## What you should do
An exact copy of all the data below is required.

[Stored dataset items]

%%

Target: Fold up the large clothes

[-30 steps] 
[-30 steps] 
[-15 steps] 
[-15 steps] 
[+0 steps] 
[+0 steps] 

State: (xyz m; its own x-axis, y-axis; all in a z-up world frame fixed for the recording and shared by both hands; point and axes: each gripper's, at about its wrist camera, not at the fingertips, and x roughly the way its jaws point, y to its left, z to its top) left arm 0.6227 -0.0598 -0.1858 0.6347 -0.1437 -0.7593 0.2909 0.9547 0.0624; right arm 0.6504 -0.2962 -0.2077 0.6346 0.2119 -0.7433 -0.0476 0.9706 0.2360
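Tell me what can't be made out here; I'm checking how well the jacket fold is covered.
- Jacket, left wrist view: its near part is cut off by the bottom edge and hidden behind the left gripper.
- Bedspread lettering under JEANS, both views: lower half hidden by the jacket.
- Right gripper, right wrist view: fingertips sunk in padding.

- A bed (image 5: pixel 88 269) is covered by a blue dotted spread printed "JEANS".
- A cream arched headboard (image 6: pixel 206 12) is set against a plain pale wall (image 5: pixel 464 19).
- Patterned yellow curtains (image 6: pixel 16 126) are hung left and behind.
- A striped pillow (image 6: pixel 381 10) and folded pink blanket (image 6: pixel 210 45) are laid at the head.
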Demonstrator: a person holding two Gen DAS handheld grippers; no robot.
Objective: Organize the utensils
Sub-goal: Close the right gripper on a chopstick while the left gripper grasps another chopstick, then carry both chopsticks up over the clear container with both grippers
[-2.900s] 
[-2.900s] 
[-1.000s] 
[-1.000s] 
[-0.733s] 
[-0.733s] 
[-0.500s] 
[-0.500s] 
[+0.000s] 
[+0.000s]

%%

## Result of the task
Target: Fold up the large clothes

[-30 steps] 
[-30 steps] 
[-15 steps] 
[-15 steps] 
[+0 steps] 
[+0 steps] 

State: (xyz m; its own x-axis, y-axis; all in a z-up world frame fixed for the recording and shared by both hands; point and axes: each gripper's, at about its wrist camera, not at the fingertips, and x roughly the way its jaws point, y to its left, z to its top) left arm 0.6227 -0.0598 -0.1858 0.6347 -0.1437 -0.7593 0.2909 0.9547 0.0624; right arm 0.6504 -0.2962 -0.2077 0.6346 0.2119 -0.7433 -0.0476 0.9706 0.2360
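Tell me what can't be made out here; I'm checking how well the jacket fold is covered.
- Jacket, left wrist view: its near part is cut off by the bottom edge and hidden behind the left gripper.
- Bedspread lettering under JEANS, both views: lower half hidden by the jacket.
- Right gripper, right wrist view: fingertips sunk in padding.

- A bed (image 5: pixel 88 269) is covered by a blue dotted spread printed "JEANS".
- A cream arched headboard (image 6: pixel 206 12) is set against a plain pale wall (image 5: pixel 464 19).
- Patterned yellow curtains (image 6: pixel 16 126) are hung left and behind.
- A striped pillow (image 6: pixel 381 10) and folded pink blanket (image 6: pixel 210 45) are laid at the head.
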Demonstrator: a person holding two Gen DAS handheld grippers; no robot.
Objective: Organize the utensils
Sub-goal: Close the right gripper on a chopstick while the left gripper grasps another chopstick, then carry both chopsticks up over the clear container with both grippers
[-2.900s] 
[-2.900s] 
[-1.000s] 
[-1.000s] 
[-0.733s] 
[-0.733s] 
[-0.500s] 
[-0.500s] 
[+0.000s] 
[+0.000s]

The response is finished, and the exercise is complete.